The data below should be repeated exactly and in full.

▶

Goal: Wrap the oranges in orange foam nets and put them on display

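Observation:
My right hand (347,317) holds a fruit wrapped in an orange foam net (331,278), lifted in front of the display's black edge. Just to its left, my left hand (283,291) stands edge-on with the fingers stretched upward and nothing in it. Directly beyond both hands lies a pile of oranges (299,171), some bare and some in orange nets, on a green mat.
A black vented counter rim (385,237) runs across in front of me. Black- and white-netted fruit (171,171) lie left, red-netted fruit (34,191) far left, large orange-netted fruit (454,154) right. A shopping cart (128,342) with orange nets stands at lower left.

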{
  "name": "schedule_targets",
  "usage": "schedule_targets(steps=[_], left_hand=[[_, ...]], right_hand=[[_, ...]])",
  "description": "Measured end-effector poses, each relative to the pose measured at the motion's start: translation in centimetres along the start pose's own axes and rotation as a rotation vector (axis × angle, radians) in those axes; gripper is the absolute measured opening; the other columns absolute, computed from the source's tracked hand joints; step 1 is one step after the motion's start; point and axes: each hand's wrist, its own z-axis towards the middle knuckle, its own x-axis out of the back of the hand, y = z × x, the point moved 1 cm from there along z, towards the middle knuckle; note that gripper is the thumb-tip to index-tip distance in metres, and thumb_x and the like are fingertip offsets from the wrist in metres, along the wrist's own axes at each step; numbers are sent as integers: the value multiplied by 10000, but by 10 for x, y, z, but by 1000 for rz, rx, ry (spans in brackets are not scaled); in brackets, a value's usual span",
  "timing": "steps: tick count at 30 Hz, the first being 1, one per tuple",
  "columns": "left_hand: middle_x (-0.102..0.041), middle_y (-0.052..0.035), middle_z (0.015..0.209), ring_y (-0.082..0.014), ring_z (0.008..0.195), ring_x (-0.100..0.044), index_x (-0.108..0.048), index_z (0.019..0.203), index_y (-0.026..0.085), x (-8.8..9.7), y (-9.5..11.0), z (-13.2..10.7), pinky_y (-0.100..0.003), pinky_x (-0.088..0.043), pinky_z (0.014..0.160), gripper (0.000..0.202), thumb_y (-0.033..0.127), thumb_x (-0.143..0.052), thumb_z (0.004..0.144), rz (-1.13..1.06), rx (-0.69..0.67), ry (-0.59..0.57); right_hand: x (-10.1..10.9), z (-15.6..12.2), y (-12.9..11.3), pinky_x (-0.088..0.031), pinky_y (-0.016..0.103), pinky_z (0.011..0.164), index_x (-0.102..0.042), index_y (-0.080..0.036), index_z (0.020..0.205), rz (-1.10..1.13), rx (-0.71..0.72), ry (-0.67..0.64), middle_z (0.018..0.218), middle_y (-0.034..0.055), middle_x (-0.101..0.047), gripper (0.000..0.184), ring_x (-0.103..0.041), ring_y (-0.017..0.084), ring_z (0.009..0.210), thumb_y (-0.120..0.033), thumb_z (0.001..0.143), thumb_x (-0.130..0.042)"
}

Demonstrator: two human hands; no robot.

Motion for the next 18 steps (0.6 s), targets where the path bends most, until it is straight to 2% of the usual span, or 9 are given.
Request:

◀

◆ **Response to this exercise**:
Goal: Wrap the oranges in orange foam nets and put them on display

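Observation:
My right hand (347,317) holds a fruit wrapped in an orange foam net (331,278), lifted in front of the display's black edge. Just to its left, my left hand (283,291) stands edge-on with the fingers stretched upward and nothing in it. Directly beyond both hands lies a pile of oranges (299,171), some bare and some in orange nets, on a green mat.
A black vented counter rim (385,237) runs across in front of me. Black- and white-netted fruit (171,171) lie left, red-netted fruit (34,191) far left, large orange-netted fruit (454,154) right. A shopping cart (128,342) with orange nets stands at lower left.
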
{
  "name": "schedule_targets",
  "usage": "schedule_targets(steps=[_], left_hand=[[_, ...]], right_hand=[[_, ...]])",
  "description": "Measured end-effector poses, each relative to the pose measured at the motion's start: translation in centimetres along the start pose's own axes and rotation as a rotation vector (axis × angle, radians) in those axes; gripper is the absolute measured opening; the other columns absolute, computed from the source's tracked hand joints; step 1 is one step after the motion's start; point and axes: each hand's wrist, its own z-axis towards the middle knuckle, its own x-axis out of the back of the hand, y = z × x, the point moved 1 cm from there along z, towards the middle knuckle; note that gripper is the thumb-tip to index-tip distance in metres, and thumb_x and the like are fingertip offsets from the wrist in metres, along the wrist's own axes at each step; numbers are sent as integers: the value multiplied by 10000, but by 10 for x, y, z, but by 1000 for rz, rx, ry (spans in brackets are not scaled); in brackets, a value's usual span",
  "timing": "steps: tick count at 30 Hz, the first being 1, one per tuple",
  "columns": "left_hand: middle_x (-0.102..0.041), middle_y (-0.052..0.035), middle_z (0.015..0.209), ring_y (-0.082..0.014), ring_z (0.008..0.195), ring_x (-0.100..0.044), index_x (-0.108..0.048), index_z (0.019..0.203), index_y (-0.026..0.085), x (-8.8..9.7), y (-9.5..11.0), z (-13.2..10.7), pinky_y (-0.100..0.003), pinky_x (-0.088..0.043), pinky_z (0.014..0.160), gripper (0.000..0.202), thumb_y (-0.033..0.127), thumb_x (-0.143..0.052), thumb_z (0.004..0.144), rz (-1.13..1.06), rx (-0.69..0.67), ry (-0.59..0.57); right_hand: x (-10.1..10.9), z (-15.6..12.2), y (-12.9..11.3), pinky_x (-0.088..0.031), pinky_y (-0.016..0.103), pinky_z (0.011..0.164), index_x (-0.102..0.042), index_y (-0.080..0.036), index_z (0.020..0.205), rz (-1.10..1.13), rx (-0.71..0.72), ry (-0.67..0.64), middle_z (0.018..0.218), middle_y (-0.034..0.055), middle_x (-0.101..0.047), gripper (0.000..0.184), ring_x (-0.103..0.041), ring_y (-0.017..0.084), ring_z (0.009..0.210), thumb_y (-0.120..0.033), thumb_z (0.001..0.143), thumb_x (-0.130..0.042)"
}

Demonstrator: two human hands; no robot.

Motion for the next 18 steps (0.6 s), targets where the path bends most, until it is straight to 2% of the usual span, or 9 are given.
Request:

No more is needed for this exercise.